Set the whole listing down again exactly as written.
--- Source material ---
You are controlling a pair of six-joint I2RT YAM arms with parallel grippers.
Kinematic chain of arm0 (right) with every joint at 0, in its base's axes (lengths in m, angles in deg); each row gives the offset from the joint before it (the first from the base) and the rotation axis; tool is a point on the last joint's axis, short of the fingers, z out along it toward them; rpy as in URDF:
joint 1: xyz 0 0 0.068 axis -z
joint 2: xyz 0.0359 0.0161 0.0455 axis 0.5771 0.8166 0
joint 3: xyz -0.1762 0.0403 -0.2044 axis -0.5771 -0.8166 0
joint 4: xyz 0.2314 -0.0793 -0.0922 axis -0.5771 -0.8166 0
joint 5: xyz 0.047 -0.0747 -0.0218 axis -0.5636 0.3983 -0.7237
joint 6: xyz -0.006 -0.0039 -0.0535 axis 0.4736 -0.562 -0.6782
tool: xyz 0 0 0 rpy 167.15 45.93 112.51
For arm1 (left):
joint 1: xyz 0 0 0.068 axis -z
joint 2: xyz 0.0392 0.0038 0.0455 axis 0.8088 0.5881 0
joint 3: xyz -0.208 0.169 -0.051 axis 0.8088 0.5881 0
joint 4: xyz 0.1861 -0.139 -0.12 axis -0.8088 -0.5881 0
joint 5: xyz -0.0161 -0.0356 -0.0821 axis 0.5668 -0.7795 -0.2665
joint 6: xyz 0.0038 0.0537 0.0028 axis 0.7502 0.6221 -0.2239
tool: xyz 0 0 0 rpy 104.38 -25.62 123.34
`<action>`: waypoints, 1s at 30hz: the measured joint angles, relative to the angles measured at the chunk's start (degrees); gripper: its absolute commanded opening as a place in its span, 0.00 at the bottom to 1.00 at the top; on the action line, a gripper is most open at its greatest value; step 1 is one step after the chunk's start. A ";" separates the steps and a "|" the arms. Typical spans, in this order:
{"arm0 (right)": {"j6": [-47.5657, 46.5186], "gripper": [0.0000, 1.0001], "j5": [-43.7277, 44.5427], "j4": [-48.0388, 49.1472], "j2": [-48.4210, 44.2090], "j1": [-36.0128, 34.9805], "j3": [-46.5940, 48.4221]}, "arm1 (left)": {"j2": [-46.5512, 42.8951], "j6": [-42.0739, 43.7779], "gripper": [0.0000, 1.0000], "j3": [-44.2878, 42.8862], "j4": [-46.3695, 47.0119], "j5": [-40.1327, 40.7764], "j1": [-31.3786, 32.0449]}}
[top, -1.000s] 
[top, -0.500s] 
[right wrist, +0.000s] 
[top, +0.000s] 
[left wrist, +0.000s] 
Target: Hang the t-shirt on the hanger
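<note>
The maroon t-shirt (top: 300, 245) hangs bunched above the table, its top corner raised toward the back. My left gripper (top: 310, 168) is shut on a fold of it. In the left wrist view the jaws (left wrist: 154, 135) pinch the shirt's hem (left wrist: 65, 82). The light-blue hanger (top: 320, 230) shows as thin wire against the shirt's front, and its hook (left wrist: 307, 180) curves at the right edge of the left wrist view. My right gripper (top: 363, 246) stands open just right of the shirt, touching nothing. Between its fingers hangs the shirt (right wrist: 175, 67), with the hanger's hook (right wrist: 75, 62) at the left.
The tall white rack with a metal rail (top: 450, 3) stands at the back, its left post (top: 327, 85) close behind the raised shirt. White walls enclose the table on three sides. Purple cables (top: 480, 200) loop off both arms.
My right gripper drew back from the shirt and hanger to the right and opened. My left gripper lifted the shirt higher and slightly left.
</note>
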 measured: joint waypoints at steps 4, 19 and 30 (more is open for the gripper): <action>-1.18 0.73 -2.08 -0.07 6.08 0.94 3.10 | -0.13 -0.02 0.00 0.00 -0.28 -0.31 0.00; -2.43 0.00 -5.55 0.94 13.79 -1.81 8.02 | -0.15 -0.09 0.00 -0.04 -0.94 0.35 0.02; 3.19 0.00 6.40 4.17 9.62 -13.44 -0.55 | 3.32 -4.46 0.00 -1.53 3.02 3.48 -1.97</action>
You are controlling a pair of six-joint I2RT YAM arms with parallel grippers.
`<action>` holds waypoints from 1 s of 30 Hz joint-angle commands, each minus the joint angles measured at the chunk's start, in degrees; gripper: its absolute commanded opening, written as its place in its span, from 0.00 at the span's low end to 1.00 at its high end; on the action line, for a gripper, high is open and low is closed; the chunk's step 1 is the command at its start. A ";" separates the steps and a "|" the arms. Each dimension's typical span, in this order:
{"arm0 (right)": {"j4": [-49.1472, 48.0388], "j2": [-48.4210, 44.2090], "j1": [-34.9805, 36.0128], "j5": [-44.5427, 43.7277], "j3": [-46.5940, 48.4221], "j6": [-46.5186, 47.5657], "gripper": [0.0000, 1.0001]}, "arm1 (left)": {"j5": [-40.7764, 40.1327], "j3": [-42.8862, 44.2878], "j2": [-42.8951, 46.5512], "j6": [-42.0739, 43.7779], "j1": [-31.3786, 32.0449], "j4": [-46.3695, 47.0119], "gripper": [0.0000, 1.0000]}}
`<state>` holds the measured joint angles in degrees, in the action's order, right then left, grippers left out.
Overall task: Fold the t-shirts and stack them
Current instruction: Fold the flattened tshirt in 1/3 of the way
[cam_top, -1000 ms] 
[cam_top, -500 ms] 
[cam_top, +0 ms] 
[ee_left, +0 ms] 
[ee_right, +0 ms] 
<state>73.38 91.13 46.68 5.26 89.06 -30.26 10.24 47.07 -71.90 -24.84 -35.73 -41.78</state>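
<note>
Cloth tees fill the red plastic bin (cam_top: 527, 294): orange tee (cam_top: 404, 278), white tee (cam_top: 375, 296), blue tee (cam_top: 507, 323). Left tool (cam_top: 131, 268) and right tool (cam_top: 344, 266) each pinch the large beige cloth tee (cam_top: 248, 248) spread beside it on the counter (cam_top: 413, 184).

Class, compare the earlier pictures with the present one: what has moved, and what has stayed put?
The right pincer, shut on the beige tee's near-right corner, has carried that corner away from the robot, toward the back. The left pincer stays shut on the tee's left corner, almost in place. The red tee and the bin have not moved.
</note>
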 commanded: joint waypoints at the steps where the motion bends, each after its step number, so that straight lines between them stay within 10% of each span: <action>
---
(Solution to this problem)
You are controlling a pair of six-joint I2RT YAM arms with parallel grippers.
Kinematic chain of arm0 (right) with every joint at 0, in its base's axes (lengths in m, angles in deg); each row gives the offset from the joint before it (the first from the base) and the rotation axis; tool is a point on the last joint's axis, short of the fingers, z out along it toward them; rpy as in URDF:
joint 1: xyz 0 0 0.068 axis -z
joint 2: xyz 0.0359 0.0161 0.0455 axis 0.5771 0.8166 0
joint 3: xyz -0.1762 0.0403 -0.2044 axis -0.5771 -0.8166 0
joint 4: xyz 0.2314 -0.0793 -0.0922 axis -0.5771 -0.8166 0
joint 5: xyz 0.047 -0.0747 -0.0218 axis -0.5636 0.3983 -0.7237
joint 6: xyz -0.006 -0.0039 -0.0535 axis 0.4736 -0.562 -0.6782
tool: xyz 0 0 0 rpy 167.15 45.93 112.51
For arm1 (left):
joint 1: xyz 0 0 0.068 axis -z
joint 2: xyz 0.0392 0.0038 0.0455 axis 0.8088 0.5881 0
joint 3: xyz -0.208 0.169 -0.051 axis 0.8088 0.5881 0
joint 4: xyz 0.1861 -0.139 -0.12 axis -0.8088 -0.5881 0
joint 5: xyz -0.0161 -0.0356 -0.0821 axis 0.5668 -0.7795 -0.2665
joint 6: xyz 0.0038 0.0537 0.0028 axis 0.7502 0.6221 -0.2239
tool: xyz 0 0 0 rpy 104.38 -25.62 123.34
`<action>`: waypoints, 1s at 30hz: the measured joint angles, relative to the angles measured at the chunk's start (degrees); gripper: its absolute commanded opening as a place in its span, 0.00 at the bottom to 1.00 at the top; on the action line, a gripper is most open at its greatest value; step 1 is one step after the chunk's start. A ";" separates the steps and a "|" the arms. Typical spans, in this order:
{"arm0 (right)": {"j6": [-47.5657, 46.5186], "gripper": [0.0000, 1.0001], "j5": [-43.7277, 44.5427], "j4": [-48.0388, 49.1472], "j2": [-48.4210, 44.2090], "j1": [-36.0128, 34.9805], "j3": [-46.5940, 48.4221]}, "arm1 (left)": {"j2": [-46.5512, 42.8951], "j6": [-42.0739, 43.7779], "gripper": [0.0000, 1.0000], "j3": [-44.2878, 42.8862], "j4": [-46.3695, 47.0119], "j5": [-40.1327, 40.7764], "j1": [-31.3786, 32.0449]}}
[top, -1.000s] 
[top, -0.500s] 
[right wrist, +0.000s] 
[top, +0.000s] 
[left wrist, +0.000s] 
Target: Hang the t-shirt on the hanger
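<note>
The maroon t-shirt (top: 300, 245) hangs bunched above the table, its top corner raised toward the back. My left gripper (top: 310, 168) is shut on a fold of it. In the left wrist view the jaws (left wrist: 154, 135) pinch the shirt's hem (left wrist: 65, 82). The light-blue hanger (top: 320, 230) shows as thin wire against the shirt's front, and its hook (left wrist: 307, 180) curves at the right edge of the left wrist view. My right gripper (top: 363, 246) stands open just right of the shirt, touching nothing. Between its fingers hangs the shirt (right wrist: 175, 67), with the hanger's hook (right wrist: 75, 62) at the left.
The tall white rack with a metal rail (top: 450, 3) stands at the back, its left post (top: 327, 85) close behind the raised shirt. White walls enclose the table on three sides. Purple cables (top: 480, 200) loop off both arms.
My right gripper drew back from the shirt and hanger to the right and opened. My left gripper lifted the shirt higher and slightly left.
</note>
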 measured: joint waypoints at steps 4, 19 and 30 (more is open for the gripper): <action>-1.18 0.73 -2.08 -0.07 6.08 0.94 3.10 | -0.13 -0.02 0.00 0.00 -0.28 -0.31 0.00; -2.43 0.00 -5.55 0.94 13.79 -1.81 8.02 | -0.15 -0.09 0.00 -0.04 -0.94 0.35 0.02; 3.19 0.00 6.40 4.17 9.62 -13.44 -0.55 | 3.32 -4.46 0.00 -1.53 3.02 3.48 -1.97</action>
You are controlling a pair of six-joint I2RT YAM arms with parallel grippers.
`<action>` holds waypoints from 1 s of 30 Hz joint-angle commands, each minus the joint angles measured at the chunk's start, in degrees; gripper: its absolute commanded opening, written as its place in its span, from 0.00 at the span's low end to 1.00 at its high end; on the action line, for a gripper, high is open and low is closed; the chunk's step 1 is the command at its start. A ";" separates the steps and a "|" the arms. Each dimension's typical span, in this order:
{"arm0 (right)": {"j4": [-49.1472, 48.0388], "j2": [-48.4210, 44.2090], "j1": [-34.9805, 36.0128], "j5": [-44.5427, 43.7277], "j3": [-46.5940, 48.4221], "j6": [-46.5186, 47.5657], "gripper": [0.0000, 1.0001]}, "arm1 (left)": {"j5": [-40.7764, 40.1327], "j3": [-42.8862, 44.2878], "j2": [-42.8951, 46.5512], "j6": [-42.0739, 43.7779], "j1": [-31.3786, 32.0449], "j4": [-46.3695, 47.0119], "gripper": [0.0000, 1.0000]}}
`<state>` holds the measured joint angles in degrees, in the action's order, right then left, grippers left out.
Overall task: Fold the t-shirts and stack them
Current instruction: Fold the flattened tshirt in 1/3 of the way
[cam_top, -1000 ms] 
[cam_top, -500 ms] 
[cam_top, +0 ms] 
[ee_left, +0 ms] 
[ee_right, +0 ms] 
<state>73.38 91.13 46.68 5.26 89.06 -30.26 10.24 47.07 -71.90 -24.84 -35.73 -41.78</state>
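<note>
Cloth tees fill the red plastic bin (cam_top: 527, 294): orange tee (cam_top: 404, 278), white tee (cam_top: 375, 296), blue tee (cam_top: 507, 323). Left tool (cam_top: 131, 268) and right tool (cam_top: 344, 266) each pinch the large beige cloth tee (cam_top: 248, 248) spread beside it on the counter (cam_top: 413, 184).

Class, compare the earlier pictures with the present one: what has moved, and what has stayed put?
The right pincer, shut on the beige tee's near-right corner, has carried that corner away from the robot, toward the back. The left pincer stays shut on the tee's left corner, almost in place. The red tee and the bin have not moved.
</note>
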 commanded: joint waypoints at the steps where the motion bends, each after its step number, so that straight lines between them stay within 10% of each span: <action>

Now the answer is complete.